■ **Aim of the exercise**
Report every line of the records that includes the word "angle".

Data extracts START

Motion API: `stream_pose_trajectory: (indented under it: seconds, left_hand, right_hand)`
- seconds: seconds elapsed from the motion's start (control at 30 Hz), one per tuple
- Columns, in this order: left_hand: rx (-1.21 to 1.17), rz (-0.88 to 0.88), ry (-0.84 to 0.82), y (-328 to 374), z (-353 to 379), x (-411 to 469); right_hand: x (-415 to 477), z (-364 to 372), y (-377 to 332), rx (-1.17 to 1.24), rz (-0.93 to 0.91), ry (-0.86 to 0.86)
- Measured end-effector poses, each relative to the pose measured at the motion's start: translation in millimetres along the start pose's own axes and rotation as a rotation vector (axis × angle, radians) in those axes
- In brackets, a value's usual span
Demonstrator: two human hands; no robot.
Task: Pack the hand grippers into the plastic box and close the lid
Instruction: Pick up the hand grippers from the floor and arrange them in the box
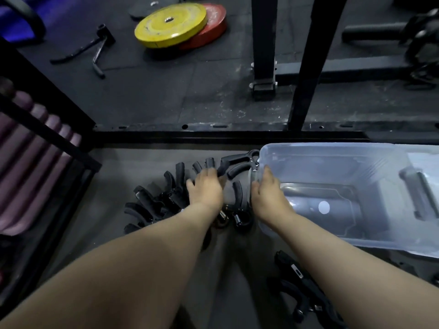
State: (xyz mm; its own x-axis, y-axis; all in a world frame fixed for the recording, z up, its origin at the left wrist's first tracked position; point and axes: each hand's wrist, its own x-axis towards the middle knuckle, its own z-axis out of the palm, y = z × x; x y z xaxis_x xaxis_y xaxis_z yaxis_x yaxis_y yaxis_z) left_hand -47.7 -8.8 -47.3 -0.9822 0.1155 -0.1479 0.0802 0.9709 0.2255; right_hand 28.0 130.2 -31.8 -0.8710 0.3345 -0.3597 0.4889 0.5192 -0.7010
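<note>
1. The clear plastic box [308, 148] stands open on the dark gym floor. A white round sticker [323, 207] shows on its inner bottom.
2. The lid [425, 162] lies at the box's right end. Whether it is joined to the box cannot be told.
3. The right hand [268, 191] is at the box's left wall, thumb inside and fingers outside, pinching the rim.
4. The left hand [206, 188] is just left of the box, palm down, with its fingers bent towards the handles of one hand gripper [237, 162]. Whether it actually grips them cannot be told through the blur.
5. That hand gripper sits against the box's far left corner, with its spring end touching the rim beside the right thumb.
6. A pile of hand grippers [154, 205] lies on the floor left of the box, partly under the left hand and forearm.
7. More black hand grippers [304, 288] lie on the floor at the near side of the box, beside the right forearm.
8. Well beyond the box to the left, a yellow weight plate [169, 24] lies partly on a red weight plate [215, 22].
9. Black rack uprights [263, 43] stand beyond the box's far side.
10. Purple rolled mats [35, 150] sit far to the left of the box.
</note>
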Motion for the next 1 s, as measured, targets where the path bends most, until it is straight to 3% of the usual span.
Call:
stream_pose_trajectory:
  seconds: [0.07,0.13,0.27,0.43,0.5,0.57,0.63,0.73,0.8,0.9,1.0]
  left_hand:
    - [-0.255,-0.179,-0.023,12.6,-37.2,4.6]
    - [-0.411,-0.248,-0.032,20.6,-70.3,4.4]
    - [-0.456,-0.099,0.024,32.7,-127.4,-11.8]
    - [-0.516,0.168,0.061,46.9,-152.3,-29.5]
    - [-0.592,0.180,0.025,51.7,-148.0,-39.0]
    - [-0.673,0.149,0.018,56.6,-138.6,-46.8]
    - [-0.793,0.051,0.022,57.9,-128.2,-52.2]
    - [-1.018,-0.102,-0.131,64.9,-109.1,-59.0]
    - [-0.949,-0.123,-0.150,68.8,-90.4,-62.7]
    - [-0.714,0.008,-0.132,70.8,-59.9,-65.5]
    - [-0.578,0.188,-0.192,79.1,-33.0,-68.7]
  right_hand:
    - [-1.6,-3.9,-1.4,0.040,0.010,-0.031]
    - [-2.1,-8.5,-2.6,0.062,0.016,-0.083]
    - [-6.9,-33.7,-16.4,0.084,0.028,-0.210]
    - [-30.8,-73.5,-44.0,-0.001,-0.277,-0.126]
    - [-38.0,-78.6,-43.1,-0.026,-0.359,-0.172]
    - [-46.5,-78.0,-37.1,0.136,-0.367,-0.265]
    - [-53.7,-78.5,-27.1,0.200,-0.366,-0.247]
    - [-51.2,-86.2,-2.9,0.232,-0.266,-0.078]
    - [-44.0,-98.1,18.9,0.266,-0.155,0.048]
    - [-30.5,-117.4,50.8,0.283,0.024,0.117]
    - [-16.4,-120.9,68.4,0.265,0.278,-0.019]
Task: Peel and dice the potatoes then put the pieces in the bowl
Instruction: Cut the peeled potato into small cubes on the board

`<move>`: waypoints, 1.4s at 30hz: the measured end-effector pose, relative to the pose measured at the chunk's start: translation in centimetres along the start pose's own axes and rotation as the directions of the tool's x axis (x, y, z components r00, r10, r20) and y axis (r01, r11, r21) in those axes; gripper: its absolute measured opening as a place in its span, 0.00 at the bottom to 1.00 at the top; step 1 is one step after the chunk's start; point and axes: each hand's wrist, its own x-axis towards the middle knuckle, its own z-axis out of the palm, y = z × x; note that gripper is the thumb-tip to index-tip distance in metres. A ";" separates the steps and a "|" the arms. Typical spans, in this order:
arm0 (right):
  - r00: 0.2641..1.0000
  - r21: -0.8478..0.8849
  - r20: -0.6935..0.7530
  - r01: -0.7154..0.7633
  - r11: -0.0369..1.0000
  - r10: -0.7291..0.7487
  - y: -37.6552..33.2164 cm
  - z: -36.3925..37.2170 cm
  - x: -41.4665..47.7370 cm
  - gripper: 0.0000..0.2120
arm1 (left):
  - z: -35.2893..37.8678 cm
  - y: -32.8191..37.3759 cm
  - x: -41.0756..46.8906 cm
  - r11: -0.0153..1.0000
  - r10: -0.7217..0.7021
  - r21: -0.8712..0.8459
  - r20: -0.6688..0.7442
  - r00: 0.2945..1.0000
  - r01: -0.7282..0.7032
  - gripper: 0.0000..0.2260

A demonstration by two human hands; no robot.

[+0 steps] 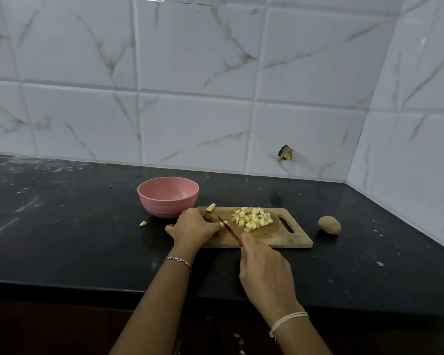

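A wooden cutting board [287, 235] lies on the black counter with a heap of diced potato [253, 219] on its middle. My left hand [195, 226] curls over a potato piece [223, 223] at the board's left end; only its pale tip shows. My right hand [263, 267] grips a knife [228, 229] whose blade rests against that tip. A pink bowl [167, 196] stands just behind the board's left corner and looks empty. An unpeeled potato [329, 224] lies on the counter to the right of the board.
One loose potato piece [210, 207] sits at the board's far left corner, another [143, 223] on the counter left of the bowl. A tiled wall runs behind and along the right. The counter's front edge [87, 285] is near my forearms.
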 end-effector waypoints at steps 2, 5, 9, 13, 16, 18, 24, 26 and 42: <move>1.000 -0.007 0.019 0.012 1.000 -0.012 -0.2 -0.1 0.0 0.05 | -0.2 -0.1 0.1 0.999 -0.016 -0.038 0.019 1.000 0.016 0.06; 0.998 -0.039 0.040 0.040 0.998 -0.038 -0.5 -0.3 0.2 0.06 | -0.3 -0.3 0.3 0.997 -0.037 -0.068 0.043 0.998 0.040 0.07; 0.993 -0.105 0.058 0.112 0.988 -0.106 -1.3 -0.6 0.8 0.11 | -0.4 -0.5 0.5 0.997 -0.039 -0.069 0.063 0.997 0.043 0.07; 0.993 -0.118 0.059 0.107 0.987 -0.101 -1.7 -0.3 1.5 0.12 | -0.6 -0.7 0.5 0.997 -0.018 -0.075 0.069 0.997 0.024 0.06; 0.999 -0.091 0.013 0.032 0.995 -0.031 -1.5 -0.1 1.2 0.14 | -0.5 -0.8 0.3 0.997 0.012 -0.071 0.060 0.998 -0.008 0.06; 0.999 -0.075 -0.024 -0.024 0.997 0.022 -1.3 0.0 0.8 0.15 | -0.3 -0.7 0.2 0.999 0.042 -0.034 0.032 0.999 -0.041 0.06; 0.998 -0.041 -0.032 -0.051 0.998 0.050 -1.2 0.1 0.3 0.11 | -0.2 -0.4 0.1 0.997 0.074 0.008 0.021 0.997 -0.075 0.06; 0.999 -0.041 -0.023 -0.045 0.998 0.044 -1.2 0.1 0.3 0.10 | -0.3 -0.4 0.1 0.999 0.050 -0.007 0.033 0.998 -0.050 0.05; 0.994 -0.083 0.070 0.094 0.992 -0.088 -2.2 -0.6 1.3 0.12 | -0.6 -0.4 -0.1 0.999 0.034 -0.006 0.023 0.999 -0.034 0.04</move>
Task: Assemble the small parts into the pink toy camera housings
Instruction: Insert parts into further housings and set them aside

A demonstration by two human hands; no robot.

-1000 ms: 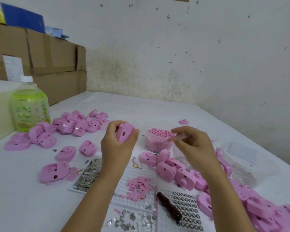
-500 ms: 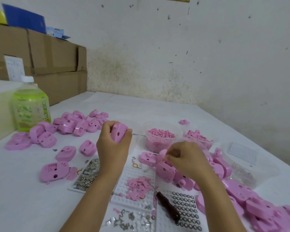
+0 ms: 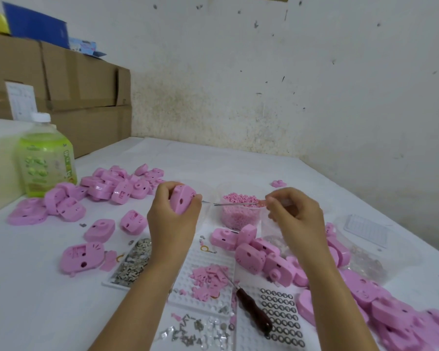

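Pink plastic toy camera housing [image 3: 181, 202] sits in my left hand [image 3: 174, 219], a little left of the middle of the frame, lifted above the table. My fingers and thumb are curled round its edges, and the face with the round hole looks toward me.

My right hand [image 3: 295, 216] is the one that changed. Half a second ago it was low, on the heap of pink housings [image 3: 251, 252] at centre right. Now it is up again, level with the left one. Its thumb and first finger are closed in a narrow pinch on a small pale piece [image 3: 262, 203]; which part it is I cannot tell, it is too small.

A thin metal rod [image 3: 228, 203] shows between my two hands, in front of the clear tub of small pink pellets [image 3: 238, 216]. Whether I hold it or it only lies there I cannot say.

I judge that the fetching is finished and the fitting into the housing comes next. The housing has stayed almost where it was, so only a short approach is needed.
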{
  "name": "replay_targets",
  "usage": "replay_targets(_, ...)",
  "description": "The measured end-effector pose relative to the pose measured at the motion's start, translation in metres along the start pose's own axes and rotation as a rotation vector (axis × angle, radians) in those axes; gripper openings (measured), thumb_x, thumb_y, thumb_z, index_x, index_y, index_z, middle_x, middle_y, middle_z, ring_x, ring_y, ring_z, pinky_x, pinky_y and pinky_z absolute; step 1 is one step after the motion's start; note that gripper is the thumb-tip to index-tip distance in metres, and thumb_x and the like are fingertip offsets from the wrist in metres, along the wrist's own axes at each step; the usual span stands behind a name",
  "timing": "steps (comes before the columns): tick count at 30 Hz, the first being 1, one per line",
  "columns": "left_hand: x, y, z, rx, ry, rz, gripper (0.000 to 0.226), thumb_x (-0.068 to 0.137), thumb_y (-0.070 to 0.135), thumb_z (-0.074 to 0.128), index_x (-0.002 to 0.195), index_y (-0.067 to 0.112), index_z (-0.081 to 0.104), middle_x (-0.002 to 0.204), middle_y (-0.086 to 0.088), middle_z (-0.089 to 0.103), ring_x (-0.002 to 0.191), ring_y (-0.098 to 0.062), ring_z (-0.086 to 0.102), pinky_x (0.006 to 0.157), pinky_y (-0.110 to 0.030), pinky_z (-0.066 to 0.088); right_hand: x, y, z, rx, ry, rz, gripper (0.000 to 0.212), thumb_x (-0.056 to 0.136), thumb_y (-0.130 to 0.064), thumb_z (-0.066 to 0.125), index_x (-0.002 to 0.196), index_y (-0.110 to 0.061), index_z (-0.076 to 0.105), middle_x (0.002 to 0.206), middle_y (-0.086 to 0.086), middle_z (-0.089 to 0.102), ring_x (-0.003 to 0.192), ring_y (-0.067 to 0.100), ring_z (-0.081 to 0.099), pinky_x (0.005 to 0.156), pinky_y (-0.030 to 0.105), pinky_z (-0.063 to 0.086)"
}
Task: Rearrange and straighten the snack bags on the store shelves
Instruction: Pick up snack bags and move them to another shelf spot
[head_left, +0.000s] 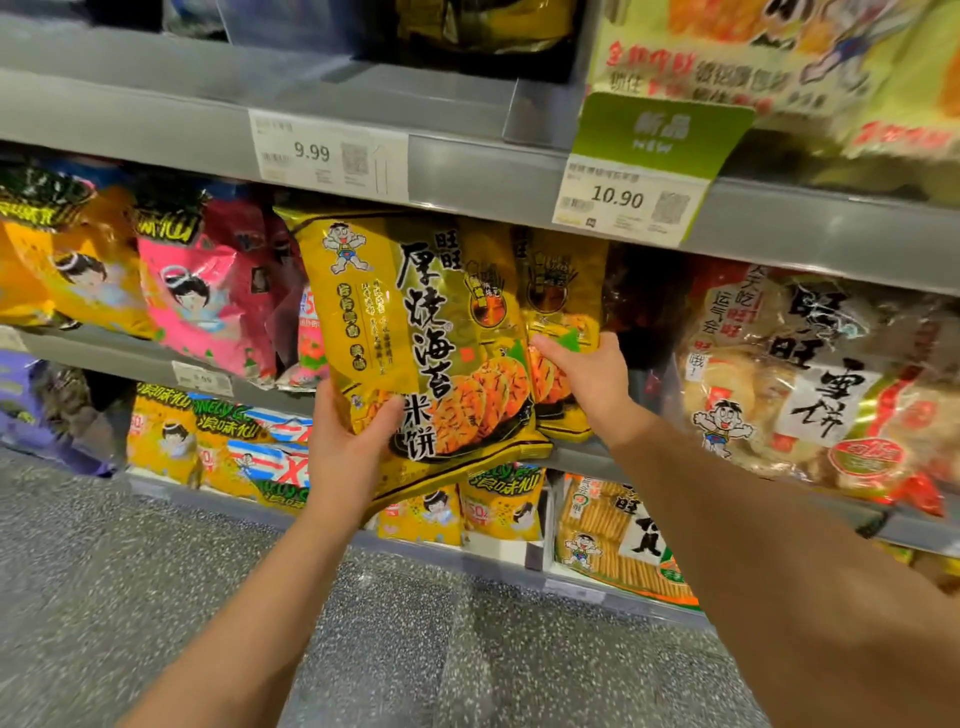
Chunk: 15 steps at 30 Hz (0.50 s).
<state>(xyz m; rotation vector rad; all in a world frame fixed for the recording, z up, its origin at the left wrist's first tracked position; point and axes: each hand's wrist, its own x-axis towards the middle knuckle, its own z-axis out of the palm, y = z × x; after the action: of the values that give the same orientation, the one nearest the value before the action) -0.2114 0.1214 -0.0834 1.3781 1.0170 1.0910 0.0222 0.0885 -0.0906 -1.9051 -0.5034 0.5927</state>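
A large yellow seaweed rice-cracker bag leans tilted at the front of the middle shelf. My left hand grips its lower left corner, thumb across the front. A second bag of the same kind stands right behind it. My right hand reaches between the two bags, fingers tucked behind the front bag's right edge and resting on the rear bag; how far they curl is hidden.
Pink and orange snack bags fill the shelf to the left. A clear rice-cracker bag sits at right. Smaller yellow bags and a biscuit pack line the lower shelf. Price tags hang above. Speckled floor lies below.
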Motion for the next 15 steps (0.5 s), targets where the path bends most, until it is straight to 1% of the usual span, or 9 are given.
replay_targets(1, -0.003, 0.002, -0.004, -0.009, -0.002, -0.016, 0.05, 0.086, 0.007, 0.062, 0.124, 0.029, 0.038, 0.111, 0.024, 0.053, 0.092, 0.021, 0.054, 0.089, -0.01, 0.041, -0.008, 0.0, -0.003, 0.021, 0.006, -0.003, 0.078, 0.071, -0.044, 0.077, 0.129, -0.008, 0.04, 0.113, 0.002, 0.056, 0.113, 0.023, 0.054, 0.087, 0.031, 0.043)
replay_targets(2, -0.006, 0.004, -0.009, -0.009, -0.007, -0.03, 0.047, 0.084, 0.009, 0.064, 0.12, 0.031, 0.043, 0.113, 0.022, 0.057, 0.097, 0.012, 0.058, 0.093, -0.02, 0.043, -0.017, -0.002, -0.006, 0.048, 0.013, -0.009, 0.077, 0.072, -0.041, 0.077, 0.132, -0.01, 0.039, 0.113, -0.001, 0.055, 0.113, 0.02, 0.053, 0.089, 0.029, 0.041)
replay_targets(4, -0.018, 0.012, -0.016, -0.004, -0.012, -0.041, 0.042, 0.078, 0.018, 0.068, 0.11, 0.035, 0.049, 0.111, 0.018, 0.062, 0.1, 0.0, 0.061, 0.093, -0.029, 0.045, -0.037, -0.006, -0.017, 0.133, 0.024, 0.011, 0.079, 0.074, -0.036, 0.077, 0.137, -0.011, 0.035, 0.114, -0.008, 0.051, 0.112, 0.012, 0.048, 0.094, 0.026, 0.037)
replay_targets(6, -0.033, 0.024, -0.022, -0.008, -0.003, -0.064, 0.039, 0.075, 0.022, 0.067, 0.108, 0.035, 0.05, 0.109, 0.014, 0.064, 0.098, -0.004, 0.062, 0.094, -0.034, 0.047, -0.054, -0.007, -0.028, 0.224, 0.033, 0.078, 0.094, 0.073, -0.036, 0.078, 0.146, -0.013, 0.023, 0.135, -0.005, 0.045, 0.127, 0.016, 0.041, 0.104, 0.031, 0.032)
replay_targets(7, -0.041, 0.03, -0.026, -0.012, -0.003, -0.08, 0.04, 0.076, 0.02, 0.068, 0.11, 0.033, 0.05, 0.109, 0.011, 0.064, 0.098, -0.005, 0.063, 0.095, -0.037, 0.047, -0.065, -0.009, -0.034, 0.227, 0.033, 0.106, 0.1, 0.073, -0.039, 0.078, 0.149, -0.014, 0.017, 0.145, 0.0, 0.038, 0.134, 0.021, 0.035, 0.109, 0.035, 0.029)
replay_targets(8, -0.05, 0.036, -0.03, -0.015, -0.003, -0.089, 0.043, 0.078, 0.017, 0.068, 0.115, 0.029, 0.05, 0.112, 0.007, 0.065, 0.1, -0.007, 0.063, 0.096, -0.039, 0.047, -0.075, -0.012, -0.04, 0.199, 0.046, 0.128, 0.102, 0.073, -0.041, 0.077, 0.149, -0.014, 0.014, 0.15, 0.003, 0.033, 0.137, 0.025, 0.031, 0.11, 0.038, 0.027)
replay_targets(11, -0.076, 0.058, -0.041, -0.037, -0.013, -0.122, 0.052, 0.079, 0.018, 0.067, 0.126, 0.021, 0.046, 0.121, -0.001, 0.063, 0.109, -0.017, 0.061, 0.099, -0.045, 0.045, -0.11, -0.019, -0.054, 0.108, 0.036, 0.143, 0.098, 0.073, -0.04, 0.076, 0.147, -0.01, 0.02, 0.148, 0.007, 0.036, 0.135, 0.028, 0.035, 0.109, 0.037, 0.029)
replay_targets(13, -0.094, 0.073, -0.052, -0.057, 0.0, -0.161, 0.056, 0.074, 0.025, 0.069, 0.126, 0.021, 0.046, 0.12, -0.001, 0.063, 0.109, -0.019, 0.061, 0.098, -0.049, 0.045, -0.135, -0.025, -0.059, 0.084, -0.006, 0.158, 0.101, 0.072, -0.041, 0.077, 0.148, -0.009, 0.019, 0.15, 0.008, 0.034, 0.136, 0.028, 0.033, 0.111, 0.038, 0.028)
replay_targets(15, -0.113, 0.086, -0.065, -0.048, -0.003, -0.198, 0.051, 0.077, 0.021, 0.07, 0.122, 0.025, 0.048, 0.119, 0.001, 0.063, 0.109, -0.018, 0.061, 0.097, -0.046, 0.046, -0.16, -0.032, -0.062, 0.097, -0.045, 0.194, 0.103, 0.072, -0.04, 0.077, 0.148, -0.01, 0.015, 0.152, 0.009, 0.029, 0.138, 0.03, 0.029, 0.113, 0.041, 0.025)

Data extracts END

■ **Response to this exercise**
- Measured end-effector poses, each relative to the pose measured at the motion's start: translation in millimetres along the start pose's own axes and rotation as a rotation vector (axis × angle, radians) in those axes
  "description": "The measured end-effector pose relative to the pose measured at the motion's start, translation in metres along the start pose's own axes and rotation as a rotation vector (axis × angle, radians) in those axes; gripper openings (measured), thumb_x, thumb_y, thumb_z, index_x, index_y, index_z, middle_x, middle_y, middle_z, ring_x, ring_y, ring_z, pinky_x, pinky_y and pinky_z absolute; step 1 is one step after the motion's start; note that gripper is the thumb-tip to index-tip distance in metres, and thumb_x and the like are fingertip offsets from the wrist in metres, along the wrist's own axes at each step; the usual span stands behind a name",

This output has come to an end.